O
problema das leis é tema recorrente neste blog (para mais detalhes conferir aqui e aqui).
Pois bem, retorno ao tema após um fato ocorrido há aproximadamente três meses.
Antes, porém, de retratar o caso gostaria de iterar a função de uma lei
recorrendo à sabedoria cristã sobre o assunto esclarecida pelo próprio Jesus
Cristo:
“E dizia-lhes: ‘O sábado foi feito para o homem, e não
o homem para o sábado[...]’” (S. Marcos 2, 27)
“Ai de vós, escribas e fariseus hipócritas! Pagais o
dízimo da hortelã, do endro e do cominho e desprezais os preceitos mais
importantes da lei: a justiça, a misericórdia, a fidelidade. Eis o que era
preciso praticar em primeiro lugar, sem, contudo deixar o restante.” (S. Mateus 23, 23)
Essas
palavras iluminam a questão não sendo, por isso, necessário recorrer a extensas
teorias jurídicas ou intricadas especulações de filosofia moral. Percebe-se,
partindo do exemplo evangélico, que a lei não é fim em si mesma, mas algo que
visa garantir ou proteger um fim verdadeiro, logo não é um princípio isolado da
ação humana estando por sua vez subordinada a instâncias superiores tomando
aqui de empréstimo o vocabulário jurídico. Em outros tempos dizer isso seria
“chover no molhado”, mas hoje é preciso reiterar essa característica da lei
frente à dissolução de valores e conceitos até então basilares para as
sociedades ocidentais.
Tais
considerações nos ajudam a compreender a situação que presenciei e que
mencionei brevemente acima. Minha esposa e eu havíamos indo ao centro de Belo
Horizonte num domingo de manhã e enquanto eu estacionava o carro ela foi para a
feira onde nos encontraríamos. Na véspera a BHTRANS, empresa responsável pelo
trânsito na cidade, havia feito diversas modificações no trânsito da área
central confundindo as pessoas. Pois bem, minha esposa que estava grávida quase
foi atropelada por ciclistas e skatistas praticamente ao lado de um agente de
trânsito que tentava sozinho e em vão organizar o fluxo de veículos. O fato que
me indignou nessa circunstância foi que enquanto um agente apenas tentava
organizar o trânsito eu via outros dois agentes acompanhados por policiais
rebocando carros estacionados em local proibido, pois só era permitido parar.
Retomo
aqui a reflexão sobre a função de uma lei, não com o objetivo de questionar a
legitimidade das autuações aplicadas pelos os agentes que multavam os donos dos
veículos estacionados irregularmente, mas com o intuito de questionar se o real
objetivo dos agentes da BHTRANS é proteger as pessoas no trânsito ou não.

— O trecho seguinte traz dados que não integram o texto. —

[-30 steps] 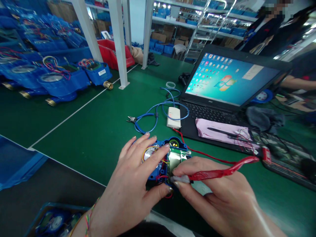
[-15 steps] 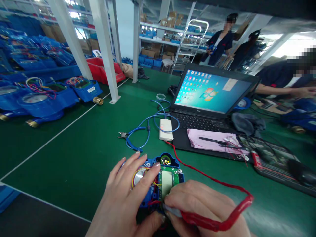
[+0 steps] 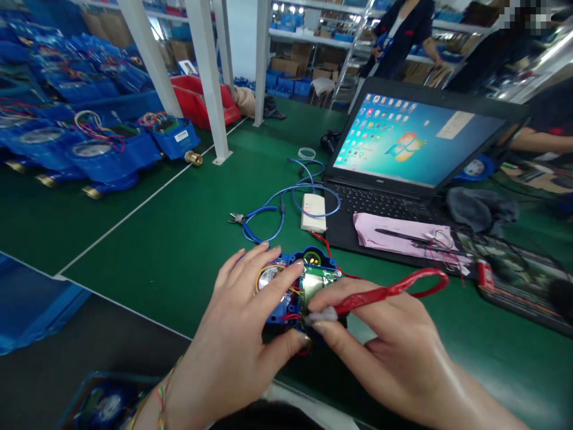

Atitudes como a que acabo de citar colocam em xeque as prioridades do Estado,
representado pelos agentes em questão, bem como dão razão à existência de
termos como “indústria da multa” e “arrecadação extra” que são mui justamente
atribuídos a agências como a BHTRANS. Cai por terra também aquele papo furado
de que a “ideia não é multar, mas educar”. Isso porque o discurso é um e a
prática é outra e quem não percebe isso ou é muito inocente ou age de má fé.
Está
claro no Brasil que a lei é manipulada conforme a vontade dos agentes públicos
e a imensidão da máquina pública movida a burocracia joga com a lei. Dessa
forma ela não serve ao bem público que deveria ser o seu objetivo, bem como o
da política, mas conforme as conveniências de determinados setores que
controlam a máquina estatal. Surge então fenômenos como a da indústria da multa
que se baseando inicialmente em algo bom acaba servindo à prática do mal porque
inverte a ordem das coisas e dos valores. Voltamos então ao questionamento de
Jesus se a lei está servindo realmente ao homem.